Tuning the hyperparameters in machine learning models, such as setting ‘n_estimators’ to 100 for RF and 500 for GB, optimizes the performance, and it enabled us to achieve more accurate results in this study. These values were selected based on evaluations using cross-validation to balance the model’s complexity and generalization. This section will explore how the combination of these methods can lead to significant outcomes in understanding and predicting precipitation conditions.

Analyzing the results in Table 5, we can observe the performances of the RF and GB classifiers. Both algorithms demonstrated remarkable performances in the task of classifying meteorological events. During the validation phase, they achieved high accuracy, with values of 0.90 for both, indicating the ability of these models to classify conditions such as “rain” or “no rain” accurately.

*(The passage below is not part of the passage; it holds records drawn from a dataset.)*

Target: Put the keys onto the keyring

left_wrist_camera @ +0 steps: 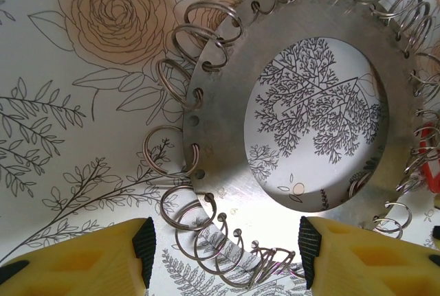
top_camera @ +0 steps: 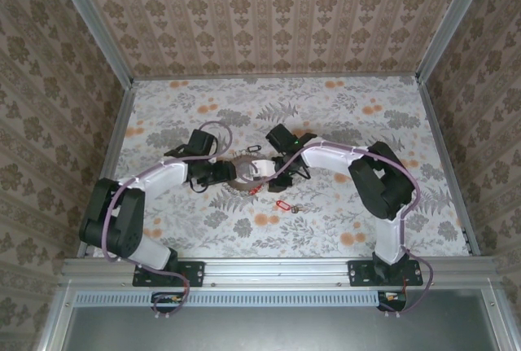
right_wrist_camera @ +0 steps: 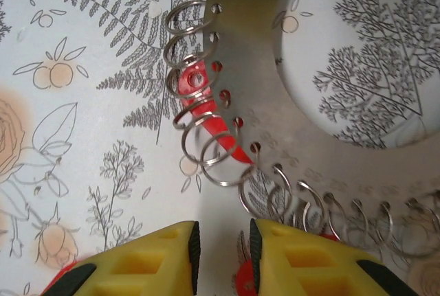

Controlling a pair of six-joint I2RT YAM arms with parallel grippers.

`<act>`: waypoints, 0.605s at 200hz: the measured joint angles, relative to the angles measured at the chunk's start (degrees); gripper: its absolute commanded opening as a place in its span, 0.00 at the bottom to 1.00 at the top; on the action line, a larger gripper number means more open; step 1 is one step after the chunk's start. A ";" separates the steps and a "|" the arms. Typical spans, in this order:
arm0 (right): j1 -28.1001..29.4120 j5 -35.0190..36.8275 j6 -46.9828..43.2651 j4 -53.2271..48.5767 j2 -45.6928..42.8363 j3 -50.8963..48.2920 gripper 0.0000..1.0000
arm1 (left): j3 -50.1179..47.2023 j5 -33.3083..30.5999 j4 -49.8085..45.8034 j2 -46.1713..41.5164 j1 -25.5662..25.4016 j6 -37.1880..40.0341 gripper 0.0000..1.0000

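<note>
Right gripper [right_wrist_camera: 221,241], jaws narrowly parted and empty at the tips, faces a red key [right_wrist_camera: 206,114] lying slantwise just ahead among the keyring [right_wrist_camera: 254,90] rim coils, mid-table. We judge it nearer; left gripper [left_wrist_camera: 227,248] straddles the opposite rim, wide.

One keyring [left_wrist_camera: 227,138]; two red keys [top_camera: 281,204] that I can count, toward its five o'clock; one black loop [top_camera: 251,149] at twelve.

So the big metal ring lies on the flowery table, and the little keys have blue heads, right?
Not blue: the keys have red heads, as the top external view shows. The keyring does lie on the flowery table.
</note>
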 measured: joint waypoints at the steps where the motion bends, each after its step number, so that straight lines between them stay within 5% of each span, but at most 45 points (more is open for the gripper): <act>1: 0.04 0.04 0.00 0.00 0.11 0.09 0.31 | 0.00 0.02 0.02 0.02 0.00 0.00 0.60; 121: 0.22 3.10 0.46 -1.75 4.37 5.95 0.30 | -0.52 2.36 0.74 3.54 0.87 -0.04 0.58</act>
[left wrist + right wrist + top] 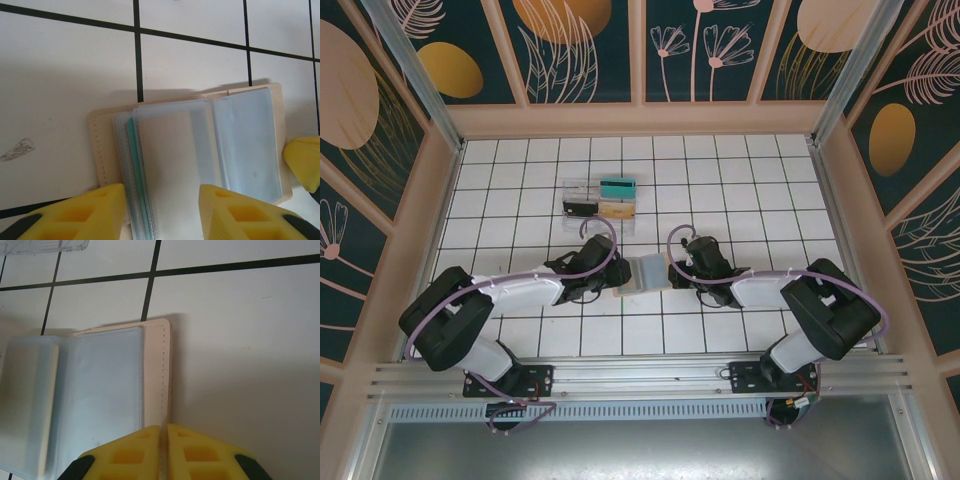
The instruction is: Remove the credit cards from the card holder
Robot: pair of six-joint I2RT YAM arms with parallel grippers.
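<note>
The card holder [642, 272] lies open on the tiled floor between my two grippers, grey-blue pockets up [245, 140] [105, 390]. A teal credit card's edge [132, 150] peeks from the left stack of sleeves, and a tan card [165, 155] fills the top sleeve. My left gripper [161, 192] [613, 278] stands open, its yellow fingers astride that sleeve stack. The right gripper [163, 429] [672, 272] is shut on the holder's stitched tan right rim [156, 370]. One of its yellow fingers [302, 160] shows at the holder's right edge.
A clear plastic tray [602, 198] stands just behind the holder, with a teal card [618, 186], a black card [580, 208] and a tan card [617, 209] in it. Its corner [45, 245] shows at the top left of the right wrist view. Patterned walls enclose the floor.
</note>
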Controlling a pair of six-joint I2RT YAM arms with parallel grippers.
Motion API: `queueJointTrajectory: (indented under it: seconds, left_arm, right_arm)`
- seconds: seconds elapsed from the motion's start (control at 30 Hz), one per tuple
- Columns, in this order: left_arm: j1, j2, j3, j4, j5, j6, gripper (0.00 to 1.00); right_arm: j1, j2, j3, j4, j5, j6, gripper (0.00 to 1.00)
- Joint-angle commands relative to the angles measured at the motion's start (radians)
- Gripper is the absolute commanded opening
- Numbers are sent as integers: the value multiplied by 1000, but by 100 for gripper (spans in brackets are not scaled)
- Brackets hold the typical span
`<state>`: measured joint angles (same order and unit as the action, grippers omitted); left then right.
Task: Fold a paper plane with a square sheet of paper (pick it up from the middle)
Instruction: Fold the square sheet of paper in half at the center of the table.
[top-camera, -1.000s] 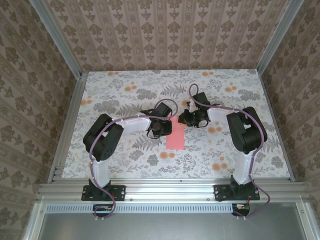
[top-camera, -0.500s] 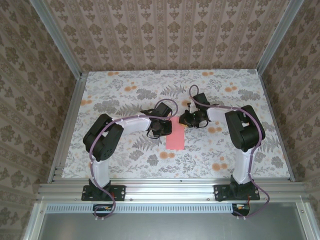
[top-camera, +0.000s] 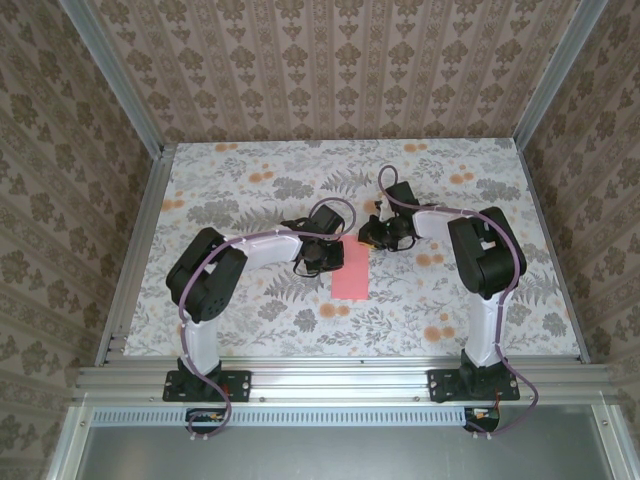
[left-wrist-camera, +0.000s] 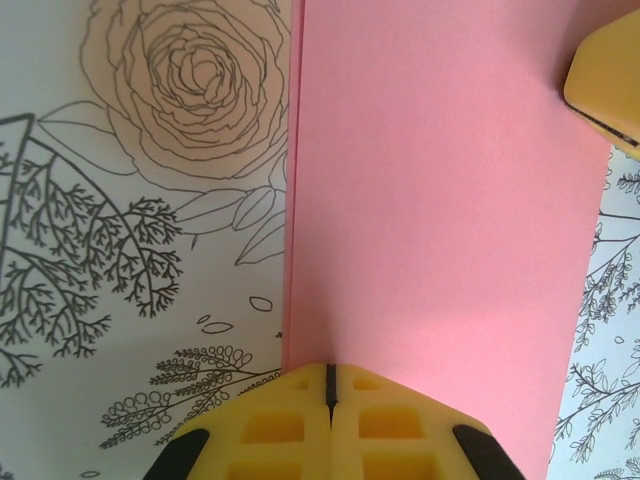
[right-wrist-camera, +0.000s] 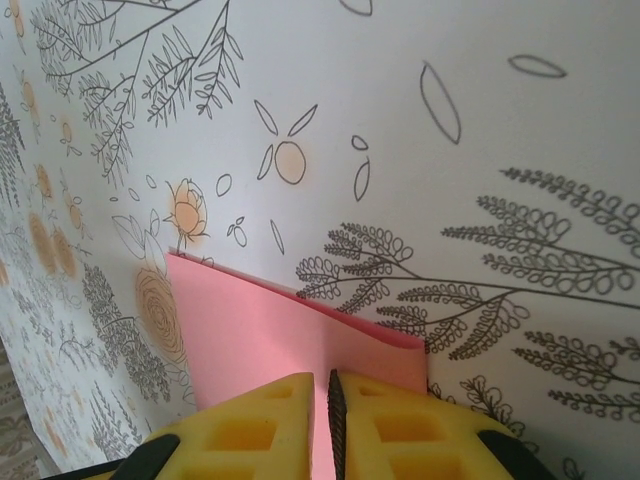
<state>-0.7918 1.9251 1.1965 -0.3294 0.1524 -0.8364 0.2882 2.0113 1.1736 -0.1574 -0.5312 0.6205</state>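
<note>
The square sheet of paper (top-camera: 351, 270) lies on the table folded into a narrow pink rectangle; it is not a paper plane in shape. My left gripper (top-camera: 333, 260) is shut, its yellow tips (left-wrist-camera: 329, 372) resting on the paper (left-wrist-camera: 440, 200) just inside its long left edge. My right gripper (top-camera: 365, 240) is at the paper's far right corner. In the right wrist view its jaws (right-wrist-camera: 332, 378) stand shut to a thin slit over the paper (right-wrist-camera: 250, 330), whose top layer lifts slightly at the far edge. One right fingertip (left-wrist-camera: 608, 75) shows in the left wrist view.
The table (top-camera: 240, 190) has a grey-leaf and orange-flower print. Metal rails (top-camera: 330, 380) run along the near edge and patterned walls (top-camera: 330, 70) close the other sides. Both arms bend in toward the middle.
The right arm's elbow has drifted left and its gripper has crept slightly toward the far side. The paper and the left gripper have not moved.
</note>
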Motion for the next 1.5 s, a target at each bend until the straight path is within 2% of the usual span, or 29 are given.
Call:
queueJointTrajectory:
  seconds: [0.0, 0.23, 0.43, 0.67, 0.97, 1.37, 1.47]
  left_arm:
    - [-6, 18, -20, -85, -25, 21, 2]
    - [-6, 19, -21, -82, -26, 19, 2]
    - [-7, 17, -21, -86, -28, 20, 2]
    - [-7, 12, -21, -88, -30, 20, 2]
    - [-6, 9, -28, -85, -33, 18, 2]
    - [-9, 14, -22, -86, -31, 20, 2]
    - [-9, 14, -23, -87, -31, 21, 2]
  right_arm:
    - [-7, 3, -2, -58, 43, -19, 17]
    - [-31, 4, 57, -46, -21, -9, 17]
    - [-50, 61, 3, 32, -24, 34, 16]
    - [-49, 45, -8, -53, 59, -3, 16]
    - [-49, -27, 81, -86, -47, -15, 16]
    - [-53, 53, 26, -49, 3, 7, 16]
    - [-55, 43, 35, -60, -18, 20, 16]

The models’ effectiveness was evaluated using the recall metric, which measured their ability to correctly identify rain events. The classifiers performed exceptionally well during the validation phase, with recall values approaching 1.0. This result indicates the low occurrence of false negatives, meaning that very few instances of rain were erroneously classified as “no rain”. This outcome emphasizes the accuracy of the classifiers in correctly identifying and categorizing rain events.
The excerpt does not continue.